• [The task]: Repeat every line of the data exactly, but not the pictures.

• [Data below]:
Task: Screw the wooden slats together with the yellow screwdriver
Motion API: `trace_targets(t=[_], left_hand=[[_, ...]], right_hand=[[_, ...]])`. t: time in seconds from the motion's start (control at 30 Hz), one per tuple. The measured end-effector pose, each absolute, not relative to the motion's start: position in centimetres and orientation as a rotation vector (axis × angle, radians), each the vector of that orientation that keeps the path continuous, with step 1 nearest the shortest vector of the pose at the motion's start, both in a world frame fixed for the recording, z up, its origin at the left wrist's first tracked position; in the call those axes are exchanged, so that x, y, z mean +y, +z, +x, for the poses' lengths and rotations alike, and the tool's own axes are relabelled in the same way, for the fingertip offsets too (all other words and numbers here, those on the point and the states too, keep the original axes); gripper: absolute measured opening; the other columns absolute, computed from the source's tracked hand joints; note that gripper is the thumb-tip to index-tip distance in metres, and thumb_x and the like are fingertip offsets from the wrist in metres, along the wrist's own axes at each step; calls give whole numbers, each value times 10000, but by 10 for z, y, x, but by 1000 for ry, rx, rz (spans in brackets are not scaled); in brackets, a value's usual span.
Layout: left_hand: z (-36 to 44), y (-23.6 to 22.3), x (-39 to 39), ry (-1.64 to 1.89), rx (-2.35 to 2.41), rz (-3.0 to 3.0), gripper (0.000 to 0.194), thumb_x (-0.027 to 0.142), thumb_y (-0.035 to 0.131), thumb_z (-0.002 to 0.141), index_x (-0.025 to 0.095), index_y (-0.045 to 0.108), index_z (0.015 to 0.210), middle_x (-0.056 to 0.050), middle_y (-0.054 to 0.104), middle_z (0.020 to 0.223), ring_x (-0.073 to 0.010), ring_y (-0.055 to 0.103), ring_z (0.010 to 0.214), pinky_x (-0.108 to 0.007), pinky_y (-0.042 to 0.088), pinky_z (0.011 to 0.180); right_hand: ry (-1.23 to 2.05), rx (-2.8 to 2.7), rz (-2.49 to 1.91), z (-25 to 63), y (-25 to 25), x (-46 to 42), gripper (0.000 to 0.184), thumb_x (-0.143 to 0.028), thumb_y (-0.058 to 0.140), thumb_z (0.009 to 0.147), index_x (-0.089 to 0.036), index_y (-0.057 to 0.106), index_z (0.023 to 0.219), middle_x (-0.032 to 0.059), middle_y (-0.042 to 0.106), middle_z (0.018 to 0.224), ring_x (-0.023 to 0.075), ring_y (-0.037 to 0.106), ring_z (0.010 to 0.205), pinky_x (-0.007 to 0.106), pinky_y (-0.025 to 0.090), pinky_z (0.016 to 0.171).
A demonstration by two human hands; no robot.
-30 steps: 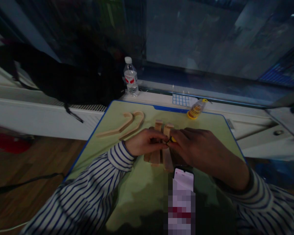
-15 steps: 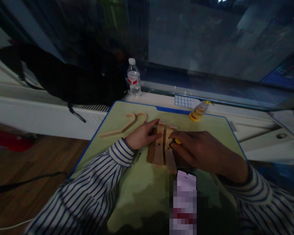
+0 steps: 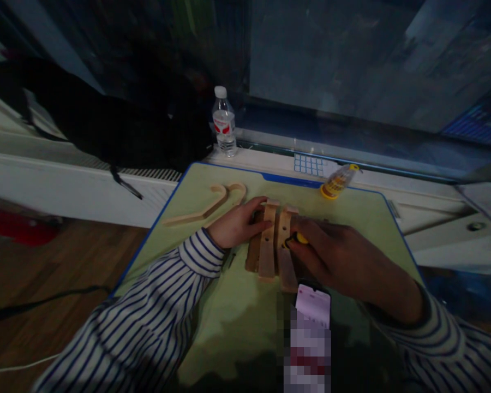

• [Exercise result]:
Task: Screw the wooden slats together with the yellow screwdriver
Motion API: `trace_targets(t=[_], left_hand=[[_, ...]], right_hand=[[_, ...]])`. t: time in seconds from the motion's start (control at 30 Hz), one per tuple. The measured end-effector pose, each absolute, not relative to the motion's start: position in centimetres and orientation as a rotation vector (axis × angle, radians), each the vector of that orientation that keeps the path continuous, with step 1 nearest the shortest vector of the pose at the motion's start, both in a world frame fixed for the recording, z up, its origin at the left wrist's first tracked position; in the call those axes are exchanged, so that x, y, z mean +y, +z, +x, for the poses' lengths and rotations alike, and the tool's own axes are relabelled in the same way, for the fingertip offsets too (all other words and numbers here, those on the point and the states too, keep the original axes); gripper: absolute measured opening; the other columns absolute, computed from the source's tracked hand joints; note that gripper is the thumb-tip to index-tip distance in metres, and thumb_x and the like are fingertip offsets from the wrist in metres, along the wrist's own axes at each step; calls give whole numbers, each value times 10000, but by 10 for z, y, x, but by 1000 for ry, rx, rz (spans in brackets are not scaled); in brackets, a value's usual span.
Layout: left_hand: z (-36 to 44), y (-23.6 to 22.3), x (-39 to 39), ry (-1.64 to 1.89), rx (-2.35 to 2.41), rz (-3.0 to 3.0), gripper (0.000 to 0.194), thumb_x (-0.027 to 0.142), thumb_y (-0.035 to 0.131), thumb_z (-0.002 to 0.141), index_x (-0.025 to 0.095), index_y (-0.045 to 0.108), index_z (0.015 to 0.210), middle_x (-0.056 to 0.050), middle_y (-0.054 to 0.104), middle_z (0.020 to 0.223), ring_x (-0.073 to 0.010), ring_y (-0.055 to 0.103), ring_z (0.010 to 0.214), pinky_x (-0.108 to 0.007), pinky_y (-0.042 to 0.088), pinky_z (0.011 to 0.180); right_hand: ry (-1.23 to 2.05), rx (-2.8 to 2.7), rz (-2.49 to 1.91), z (-25 to 63), y (-25 to 25), x (-46 to 42), gripper (0.000 to 0.184), thumb_x (-0.143 to 0.028), thumb_y (-0.058 to 0.140), thumb_z (0.009 to 0.147), index_x (-0.089 to 0.036), index_y (-0.057 to 0.106), index_z (0.023 to 0.219), middle_x (-0.032 to 0.059), middle_y (-0.042 to 0.106), middle_z (0.018 to 0.224), ring_x (-0.023 to 0.075), ring_y (-0.037 to 0.106), ring_z (0.010 to 0.205), pinky_x (-0.007 to 0.106), pinky_y (-0.025 to 0.090), pinky_z (0.016 to 0.171).
A demonstration by two human hands; no robot.
-30 steps: 
-15 steps: 
+0 steps: 

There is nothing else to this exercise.